Die Bedeutung des Fundes liegt in der üblichen Schwierigkeit, archäologische Beweise dafür zu finden, „wann und wie die ersten menschlichen Gruppen begannen, Wälder zu bewirtschaften, da sich das Holz im Laufe der Zeit natürlich abbaut“, so Oriol López-Bultó, Erstautor des Artikels.
La Draga ist einer der wenigen europäischen Stätten, an denen die Holzstämme in gutem Zustand erhalten sind. Das lag daran, da sie im Grundwasserspiegel des Banyoles-Sees versunken sind.
„Wir hatten Hinweise darauf, dass die Gemeinden von La Draga die Wälder bewirtschafteten, aber bis jetzt konnten wir dies nicht mit ausreichenden physischen Beweisen belegen“, erklärt Raquel Piqué, Mitautorin der Studie. „Die Ergebnisse erlauben es uns auch, die Anwesenheit einer Gruppe zu bestätigen, die La Draga schon Jahre vor der Gründung einer Siedlung bewohnte und den Wald auswählte, markierte und kontrollierten.

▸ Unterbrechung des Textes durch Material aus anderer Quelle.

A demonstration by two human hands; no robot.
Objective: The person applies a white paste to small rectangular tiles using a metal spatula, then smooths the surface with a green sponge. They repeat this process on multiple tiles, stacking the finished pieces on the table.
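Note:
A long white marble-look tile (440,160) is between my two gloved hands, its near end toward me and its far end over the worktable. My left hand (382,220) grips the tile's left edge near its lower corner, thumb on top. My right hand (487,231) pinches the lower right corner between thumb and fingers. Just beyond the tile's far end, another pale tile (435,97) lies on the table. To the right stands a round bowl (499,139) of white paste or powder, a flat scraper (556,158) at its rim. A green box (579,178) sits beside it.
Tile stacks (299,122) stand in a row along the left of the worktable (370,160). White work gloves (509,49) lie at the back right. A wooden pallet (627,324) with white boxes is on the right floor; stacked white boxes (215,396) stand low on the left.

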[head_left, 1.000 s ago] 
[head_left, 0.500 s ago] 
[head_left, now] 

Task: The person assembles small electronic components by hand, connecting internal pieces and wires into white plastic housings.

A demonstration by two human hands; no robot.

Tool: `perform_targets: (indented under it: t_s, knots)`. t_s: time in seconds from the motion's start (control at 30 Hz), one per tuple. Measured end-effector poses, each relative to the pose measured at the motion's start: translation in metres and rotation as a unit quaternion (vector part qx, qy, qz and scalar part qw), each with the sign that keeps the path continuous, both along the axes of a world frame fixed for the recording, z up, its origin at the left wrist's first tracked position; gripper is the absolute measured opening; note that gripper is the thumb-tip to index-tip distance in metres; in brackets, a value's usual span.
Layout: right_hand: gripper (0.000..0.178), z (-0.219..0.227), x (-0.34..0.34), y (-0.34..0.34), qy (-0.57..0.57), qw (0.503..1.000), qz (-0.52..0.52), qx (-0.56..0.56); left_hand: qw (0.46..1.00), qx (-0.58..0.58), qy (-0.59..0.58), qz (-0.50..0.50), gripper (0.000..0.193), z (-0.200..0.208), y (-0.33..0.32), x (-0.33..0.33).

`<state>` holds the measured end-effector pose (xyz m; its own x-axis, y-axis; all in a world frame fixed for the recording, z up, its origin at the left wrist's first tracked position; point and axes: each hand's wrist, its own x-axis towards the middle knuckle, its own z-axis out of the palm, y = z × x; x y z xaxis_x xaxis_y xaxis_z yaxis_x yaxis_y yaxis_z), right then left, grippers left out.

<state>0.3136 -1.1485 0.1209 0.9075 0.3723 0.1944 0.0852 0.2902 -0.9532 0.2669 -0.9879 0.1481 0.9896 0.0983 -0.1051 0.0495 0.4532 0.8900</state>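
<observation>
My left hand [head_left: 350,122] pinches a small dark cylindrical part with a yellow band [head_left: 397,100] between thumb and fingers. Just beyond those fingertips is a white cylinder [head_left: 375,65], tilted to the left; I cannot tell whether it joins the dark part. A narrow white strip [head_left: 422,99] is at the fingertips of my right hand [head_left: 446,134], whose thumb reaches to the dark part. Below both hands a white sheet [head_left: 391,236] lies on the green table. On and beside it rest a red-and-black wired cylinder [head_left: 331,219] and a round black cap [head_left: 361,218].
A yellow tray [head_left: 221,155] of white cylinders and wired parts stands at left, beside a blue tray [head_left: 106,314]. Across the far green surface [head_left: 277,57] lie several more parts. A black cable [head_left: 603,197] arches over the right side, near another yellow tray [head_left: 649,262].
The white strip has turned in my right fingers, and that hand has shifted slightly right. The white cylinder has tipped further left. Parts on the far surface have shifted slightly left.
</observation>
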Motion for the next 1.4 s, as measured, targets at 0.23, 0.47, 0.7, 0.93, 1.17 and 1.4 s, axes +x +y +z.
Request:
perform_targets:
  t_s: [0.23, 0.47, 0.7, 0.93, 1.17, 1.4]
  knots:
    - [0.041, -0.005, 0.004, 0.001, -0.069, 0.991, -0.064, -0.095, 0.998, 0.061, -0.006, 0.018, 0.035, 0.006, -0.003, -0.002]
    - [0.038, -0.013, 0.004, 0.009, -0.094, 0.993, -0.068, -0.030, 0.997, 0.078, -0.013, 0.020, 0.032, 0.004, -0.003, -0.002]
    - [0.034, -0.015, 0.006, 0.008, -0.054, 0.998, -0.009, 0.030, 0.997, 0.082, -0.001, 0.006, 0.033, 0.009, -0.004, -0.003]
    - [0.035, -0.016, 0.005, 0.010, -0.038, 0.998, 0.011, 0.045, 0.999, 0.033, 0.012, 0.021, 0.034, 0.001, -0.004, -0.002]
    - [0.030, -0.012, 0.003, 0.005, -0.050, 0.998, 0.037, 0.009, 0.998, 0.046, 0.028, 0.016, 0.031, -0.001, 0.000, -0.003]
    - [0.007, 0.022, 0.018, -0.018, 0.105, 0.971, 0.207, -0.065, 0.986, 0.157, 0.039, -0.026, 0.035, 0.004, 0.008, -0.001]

Seltene Verwendung von Holz im Neolithikum
Lorbeerholz hat man in der Jungsteinzeit in Europa selten genutzt, obwohl in der Nähe von Seen verfügbar war. Im Fall von La Draga ist es in Resten von Häusern, Werkzeugen und in sehr wenigen Bauelementen dokumentiert, wobei es im Vergleich zur Eiche eine sehr untergeordnete Rolle spielt. Von den 1.200 Pfosten, die bisher gefunden sind, sind nur 1,4 % aus Lorbeer, während 96,6 % aus Eiche bestehen.
Die Spuren der Waldbewirtschaftung in La Draga hat man jedoch nur an Lorbeerpfählen entdeckt , was die Frage aufwirft, warum diese Holzart absichtlich markiert ist. „Es könnte sich um eine Reaktion auf die Vermeidung aus praktischen Gründen handeln, z. B. aus territorialen Gründen, oder sogar aus symbolischen Gründen, aber es sind weitere Studien erforderlich, um diese Frage zu klären“, so das Forscherteam.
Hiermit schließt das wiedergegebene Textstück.